> **Instructions for the task**
Copy the first line of the entries below and every line after it through the line containing "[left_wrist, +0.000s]". Do not include pictures.

> **Material supplied**
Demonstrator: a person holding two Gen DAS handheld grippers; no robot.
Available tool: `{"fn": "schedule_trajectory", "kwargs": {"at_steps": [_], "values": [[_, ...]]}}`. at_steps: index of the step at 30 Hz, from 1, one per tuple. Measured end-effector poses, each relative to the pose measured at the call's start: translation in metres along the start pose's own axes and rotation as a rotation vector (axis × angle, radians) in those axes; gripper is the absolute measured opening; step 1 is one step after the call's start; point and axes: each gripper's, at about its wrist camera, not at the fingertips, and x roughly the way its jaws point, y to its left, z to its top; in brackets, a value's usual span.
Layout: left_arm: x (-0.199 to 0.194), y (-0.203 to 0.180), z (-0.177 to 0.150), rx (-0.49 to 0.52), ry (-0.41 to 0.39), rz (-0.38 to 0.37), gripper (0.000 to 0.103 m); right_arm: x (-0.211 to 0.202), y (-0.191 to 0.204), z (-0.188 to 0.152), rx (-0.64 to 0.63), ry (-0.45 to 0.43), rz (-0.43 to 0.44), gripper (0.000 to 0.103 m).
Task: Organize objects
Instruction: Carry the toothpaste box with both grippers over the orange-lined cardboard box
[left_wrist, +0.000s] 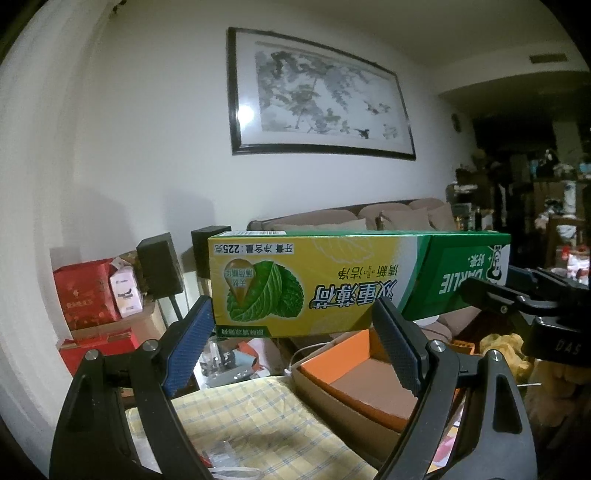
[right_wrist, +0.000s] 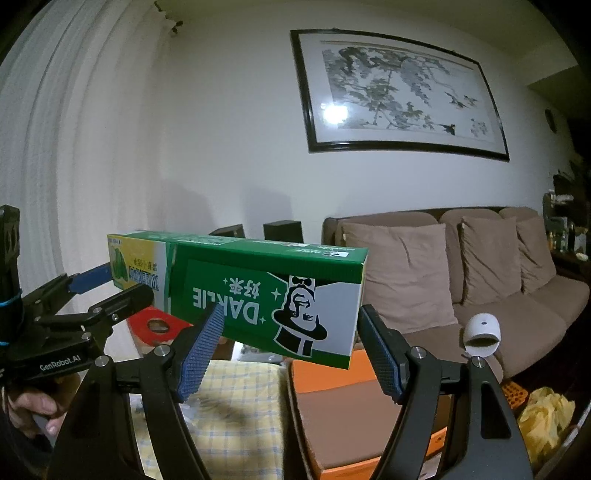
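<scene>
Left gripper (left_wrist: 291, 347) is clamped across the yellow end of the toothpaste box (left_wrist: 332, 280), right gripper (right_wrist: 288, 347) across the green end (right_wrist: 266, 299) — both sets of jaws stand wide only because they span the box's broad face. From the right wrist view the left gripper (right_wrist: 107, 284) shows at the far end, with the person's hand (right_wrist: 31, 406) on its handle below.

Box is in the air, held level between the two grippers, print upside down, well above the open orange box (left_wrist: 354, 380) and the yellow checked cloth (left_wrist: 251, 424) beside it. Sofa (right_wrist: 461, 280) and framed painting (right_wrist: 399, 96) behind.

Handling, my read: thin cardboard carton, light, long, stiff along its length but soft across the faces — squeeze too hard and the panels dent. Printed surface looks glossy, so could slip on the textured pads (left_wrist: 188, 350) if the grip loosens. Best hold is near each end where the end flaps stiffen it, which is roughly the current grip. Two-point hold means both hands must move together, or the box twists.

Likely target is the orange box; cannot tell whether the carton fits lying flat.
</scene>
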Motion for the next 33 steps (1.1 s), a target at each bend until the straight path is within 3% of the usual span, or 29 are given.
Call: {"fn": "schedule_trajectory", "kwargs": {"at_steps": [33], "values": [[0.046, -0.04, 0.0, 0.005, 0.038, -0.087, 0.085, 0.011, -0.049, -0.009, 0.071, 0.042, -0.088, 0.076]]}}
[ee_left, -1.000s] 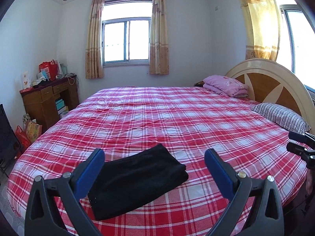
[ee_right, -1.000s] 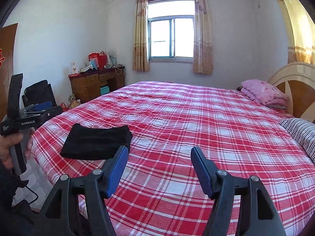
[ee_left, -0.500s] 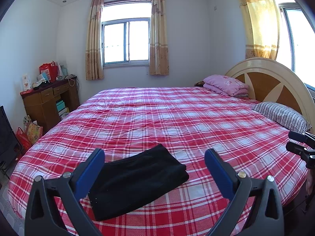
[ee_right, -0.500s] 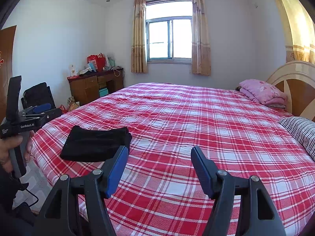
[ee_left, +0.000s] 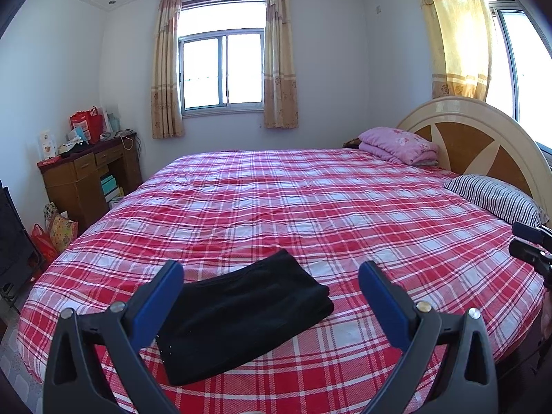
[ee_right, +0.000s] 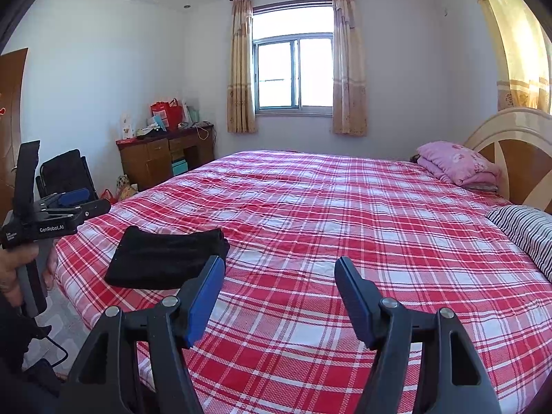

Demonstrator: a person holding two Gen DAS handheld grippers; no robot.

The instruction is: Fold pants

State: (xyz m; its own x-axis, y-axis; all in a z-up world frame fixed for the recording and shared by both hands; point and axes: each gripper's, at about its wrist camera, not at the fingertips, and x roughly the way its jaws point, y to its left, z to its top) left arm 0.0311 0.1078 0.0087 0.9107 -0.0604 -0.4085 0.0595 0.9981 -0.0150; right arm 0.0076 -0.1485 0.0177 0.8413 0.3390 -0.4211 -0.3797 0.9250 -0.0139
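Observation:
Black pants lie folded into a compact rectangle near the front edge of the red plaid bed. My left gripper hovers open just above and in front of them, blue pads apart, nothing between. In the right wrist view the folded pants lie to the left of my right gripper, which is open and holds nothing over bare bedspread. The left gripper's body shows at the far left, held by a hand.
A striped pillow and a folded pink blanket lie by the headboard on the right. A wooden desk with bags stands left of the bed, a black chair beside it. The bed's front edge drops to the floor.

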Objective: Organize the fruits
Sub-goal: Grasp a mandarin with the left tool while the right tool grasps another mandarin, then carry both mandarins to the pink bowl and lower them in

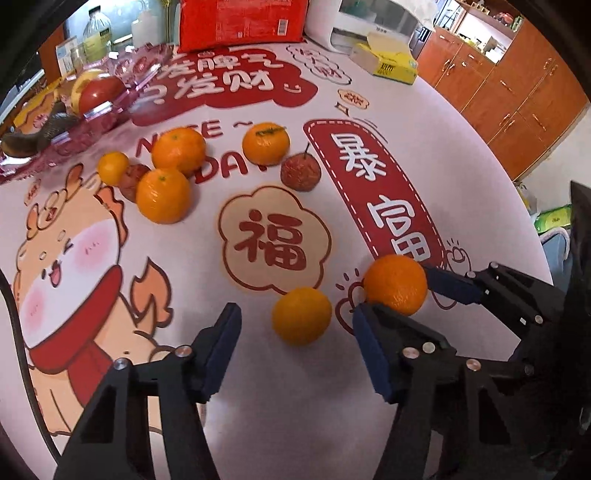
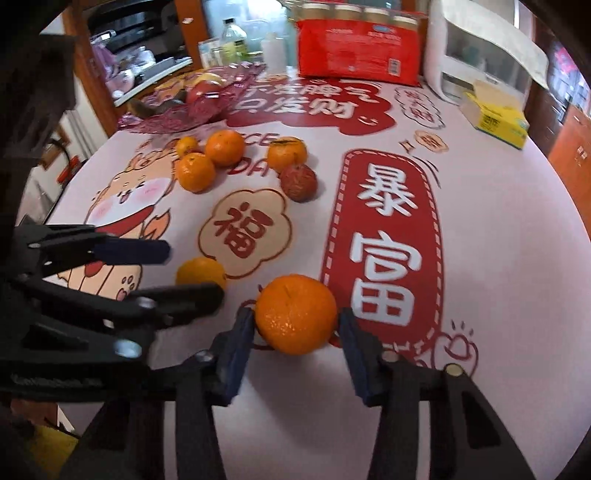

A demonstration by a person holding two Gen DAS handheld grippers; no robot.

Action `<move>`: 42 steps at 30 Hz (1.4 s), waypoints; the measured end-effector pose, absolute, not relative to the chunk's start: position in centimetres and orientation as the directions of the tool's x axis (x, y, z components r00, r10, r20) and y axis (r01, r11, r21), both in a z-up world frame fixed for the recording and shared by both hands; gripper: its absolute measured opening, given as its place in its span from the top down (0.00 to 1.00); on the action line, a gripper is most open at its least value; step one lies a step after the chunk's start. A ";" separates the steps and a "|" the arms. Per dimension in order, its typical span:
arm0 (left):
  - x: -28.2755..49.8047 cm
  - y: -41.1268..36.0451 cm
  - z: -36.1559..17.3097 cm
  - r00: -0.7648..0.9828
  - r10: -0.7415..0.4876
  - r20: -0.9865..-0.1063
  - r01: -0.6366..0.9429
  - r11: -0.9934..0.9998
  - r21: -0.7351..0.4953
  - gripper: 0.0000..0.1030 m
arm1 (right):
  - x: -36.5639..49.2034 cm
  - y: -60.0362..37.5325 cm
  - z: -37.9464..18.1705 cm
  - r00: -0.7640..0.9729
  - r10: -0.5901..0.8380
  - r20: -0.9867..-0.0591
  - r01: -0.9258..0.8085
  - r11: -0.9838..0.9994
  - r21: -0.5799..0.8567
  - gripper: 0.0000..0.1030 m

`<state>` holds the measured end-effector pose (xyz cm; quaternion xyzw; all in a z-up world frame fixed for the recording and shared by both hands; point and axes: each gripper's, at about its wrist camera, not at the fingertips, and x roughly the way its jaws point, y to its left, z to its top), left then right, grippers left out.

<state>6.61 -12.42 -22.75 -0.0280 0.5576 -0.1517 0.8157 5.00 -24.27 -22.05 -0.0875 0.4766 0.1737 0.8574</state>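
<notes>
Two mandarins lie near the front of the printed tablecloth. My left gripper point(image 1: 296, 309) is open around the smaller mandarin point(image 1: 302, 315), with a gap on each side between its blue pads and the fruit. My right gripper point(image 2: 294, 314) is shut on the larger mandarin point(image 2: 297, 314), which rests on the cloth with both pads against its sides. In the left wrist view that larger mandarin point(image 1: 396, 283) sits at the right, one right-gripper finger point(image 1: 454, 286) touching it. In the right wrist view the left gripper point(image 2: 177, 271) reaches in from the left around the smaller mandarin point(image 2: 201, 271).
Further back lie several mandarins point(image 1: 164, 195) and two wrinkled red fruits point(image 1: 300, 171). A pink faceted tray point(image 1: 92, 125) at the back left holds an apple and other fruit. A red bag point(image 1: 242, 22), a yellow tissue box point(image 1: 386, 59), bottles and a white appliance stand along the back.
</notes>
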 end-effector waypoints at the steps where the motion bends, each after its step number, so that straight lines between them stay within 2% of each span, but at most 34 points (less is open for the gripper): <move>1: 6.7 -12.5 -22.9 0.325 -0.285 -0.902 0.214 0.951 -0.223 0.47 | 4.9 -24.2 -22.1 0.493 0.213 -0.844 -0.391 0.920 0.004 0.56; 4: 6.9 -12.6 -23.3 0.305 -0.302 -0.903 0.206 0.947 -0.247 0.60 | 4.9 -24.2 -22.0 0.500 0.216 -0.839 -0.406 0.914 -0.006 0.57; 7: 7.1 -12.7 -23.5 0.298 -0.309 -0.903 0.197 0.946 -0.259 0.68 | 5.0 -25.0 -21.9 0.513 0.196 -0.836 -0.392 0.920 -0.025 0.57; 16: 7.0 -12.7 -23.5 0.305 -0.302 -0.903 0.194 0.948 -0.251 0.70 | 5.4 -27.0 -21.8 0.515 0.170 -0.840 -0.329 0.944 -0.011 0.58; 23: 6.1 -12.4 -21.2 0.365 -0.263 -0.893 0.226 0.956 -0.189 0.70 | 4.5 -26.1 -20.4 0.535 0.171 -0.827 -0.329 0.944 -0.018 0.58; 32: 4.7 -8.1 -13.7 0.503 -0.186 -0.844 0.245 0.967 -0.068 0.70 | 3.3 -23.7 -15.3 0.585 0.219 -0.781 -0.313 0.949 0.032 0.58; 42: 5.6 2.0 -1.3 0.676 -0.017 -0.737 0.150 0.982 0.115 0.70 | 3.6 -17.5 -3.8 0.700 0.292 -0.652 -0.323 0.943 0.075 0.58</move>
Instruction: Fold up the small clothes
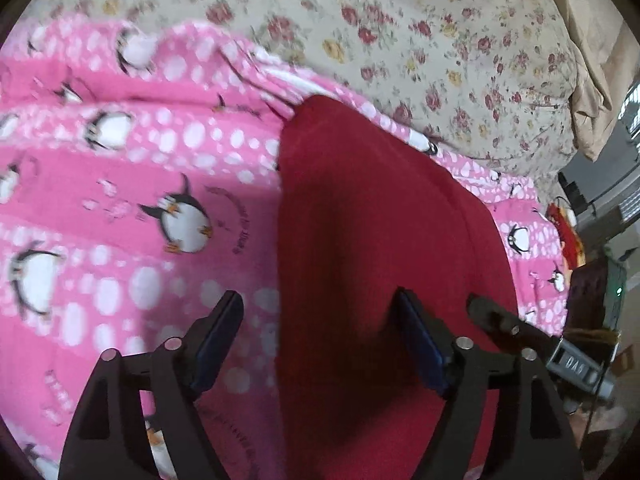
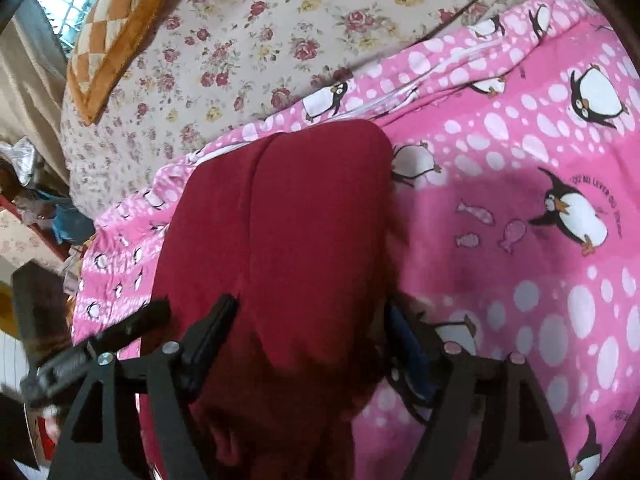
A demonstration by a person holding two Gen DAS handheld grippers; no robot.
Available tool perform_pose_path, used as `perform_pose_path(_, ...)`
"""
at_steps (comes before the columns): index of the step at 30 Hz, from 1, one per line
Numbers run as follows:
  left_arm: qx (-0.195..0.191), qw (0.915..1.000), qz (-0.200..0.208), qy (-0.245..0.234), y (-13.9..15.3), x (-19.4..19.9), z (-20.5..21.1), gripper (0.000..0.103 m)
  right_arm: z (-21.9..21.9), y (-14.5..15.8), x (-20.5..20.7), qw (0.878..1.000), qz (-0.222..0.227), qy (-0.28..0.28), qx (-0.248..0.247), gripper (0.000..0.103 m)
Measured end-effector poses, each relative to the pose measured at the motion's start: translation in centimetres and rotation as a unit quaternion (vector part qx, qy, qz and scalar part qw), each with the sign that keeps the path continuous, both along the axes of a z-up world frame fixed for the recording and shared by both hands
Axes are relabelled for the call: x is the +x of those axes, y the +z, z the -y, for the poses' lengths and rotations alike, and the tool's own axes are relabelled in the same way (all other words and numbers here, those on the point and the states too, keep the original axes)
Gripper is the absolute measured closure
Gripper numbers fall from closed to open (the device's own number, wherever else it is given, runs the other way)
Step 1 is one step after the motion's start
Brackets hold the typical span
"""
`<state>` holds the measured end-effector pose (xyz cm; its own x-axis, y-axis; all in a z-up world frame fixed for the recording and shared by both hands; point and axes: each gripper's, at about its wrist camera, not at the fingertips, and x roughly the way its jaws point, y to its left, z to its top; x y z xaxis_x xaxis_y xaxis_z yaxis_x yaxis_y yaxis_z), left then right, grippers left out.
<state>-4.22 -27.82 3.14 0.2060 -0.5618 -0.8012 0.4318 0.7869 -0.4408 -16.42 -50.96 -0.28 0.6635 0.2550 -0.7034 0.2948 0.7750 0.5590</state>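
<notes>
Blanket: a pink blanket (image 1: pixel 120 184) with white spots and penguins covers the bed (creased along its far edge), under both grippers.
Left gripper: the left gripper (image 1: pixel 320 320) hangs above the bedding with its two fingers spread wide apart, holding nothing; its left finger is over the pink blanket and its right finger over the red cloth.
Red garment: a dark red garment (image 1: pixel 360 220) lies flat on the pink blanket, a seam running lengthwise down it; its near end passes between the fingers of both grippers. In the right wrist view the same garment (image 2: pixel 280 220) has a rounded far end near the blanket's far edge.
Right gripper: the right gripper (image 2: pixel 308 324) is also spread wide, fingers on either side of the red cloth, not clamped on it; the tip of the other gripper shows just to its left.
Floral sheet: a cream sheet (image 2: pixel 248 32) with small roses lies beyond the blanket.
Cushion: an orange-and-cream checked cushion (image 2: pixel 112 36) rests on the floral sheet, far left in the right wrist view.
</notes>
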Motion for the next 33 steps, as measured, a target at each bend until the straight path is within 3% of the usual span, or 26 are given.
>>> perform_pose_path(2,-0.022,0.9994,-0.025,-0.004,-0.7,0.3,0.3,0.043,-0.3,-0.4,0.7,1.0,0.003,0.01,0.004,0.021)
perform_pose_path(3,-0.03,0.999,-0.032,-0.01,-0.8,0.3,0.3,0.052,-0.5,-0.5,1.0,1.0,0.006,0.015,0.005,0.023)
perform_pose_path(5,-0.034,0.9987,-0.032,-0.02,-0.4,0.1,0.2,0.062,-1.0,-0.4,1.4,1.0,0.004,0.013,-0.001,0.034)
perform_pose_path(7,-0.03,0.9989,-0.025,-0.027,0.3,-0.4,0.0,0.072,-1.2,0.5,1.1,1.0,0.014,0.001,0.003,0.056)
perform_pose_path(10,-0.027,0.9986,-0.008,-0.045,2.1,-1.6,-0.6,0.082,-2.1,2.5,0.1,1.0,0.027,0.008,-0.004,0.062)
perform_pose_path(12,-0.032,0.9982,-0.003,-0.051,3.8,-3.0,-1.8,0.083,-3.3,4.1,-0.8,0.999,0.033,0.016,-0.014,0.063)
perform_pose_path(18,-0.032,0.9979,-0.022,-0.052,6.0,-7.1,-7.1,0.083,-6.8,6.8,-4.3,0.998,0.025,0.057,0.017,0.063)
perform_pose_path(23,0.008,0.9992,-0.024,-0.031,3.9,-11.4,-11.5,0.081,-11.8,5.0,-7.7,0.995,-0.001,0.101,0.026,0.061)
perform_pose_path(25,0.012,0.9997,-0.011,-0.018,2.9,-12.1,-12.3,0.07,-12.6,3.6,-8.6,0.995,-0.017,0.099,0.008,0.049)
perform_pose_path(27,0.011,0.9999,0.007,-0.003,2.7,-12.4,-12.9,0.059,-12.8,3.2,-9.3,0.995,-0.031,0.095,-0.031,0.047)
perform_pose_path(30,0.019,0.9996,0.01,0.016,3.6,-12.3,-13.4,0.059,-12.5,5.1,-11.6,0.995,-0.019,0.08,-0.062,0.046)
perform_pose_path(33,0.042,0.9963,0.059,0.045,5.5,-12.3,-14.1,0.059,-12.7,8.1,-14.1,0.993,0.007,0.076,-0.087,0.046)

> **Task solution**
Demonstrator: a person holding two Gen DAS handheld grippers; no robot.
Available tool: `{"fn": "schedule_trajectory", "kwargs": {"at_steps": [_], "values": [[_, ...]]}}`. at_steps: index of the step at 30 Hz, from 1, one per tuple. Measured end-effector poses, each relative to the pose measured at the call's start: translation in metres along the start pose's own axes and rotation as a rotation vector (axis × angle, radians) in those axes; gripper is the absolute measured opening; step 1 is one step after the call's start; point and axes: each gripper's, at about its wrist camera, not at the fingertips, and x roughly the way its jaws point, y to its left, z to its top; in brackets, a value's usual span.
Layout: left_arm: x (-0.199 to 0.194), y (-0.203 to 0.180), z (-0.177 to 0.150), rx (-0.49 to 0.52), ry (-0.41 to 0.39), rz (-0.38 to 0.37), gripper (0.000 to 0.103 m); right_arm: x (-0.211 to 0.202), y (-0.191 to 0.204), z (-0.188 to 0.152), rx (-0.64 to 0.63), ry (-0.45 to 0.43), rz (-0.43 to 0.44), gripper (0.000 to 0.103 m).
Task: Organize objects
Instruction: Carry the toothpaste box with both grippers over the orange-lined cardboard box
[left_wrist, +0.000s] 

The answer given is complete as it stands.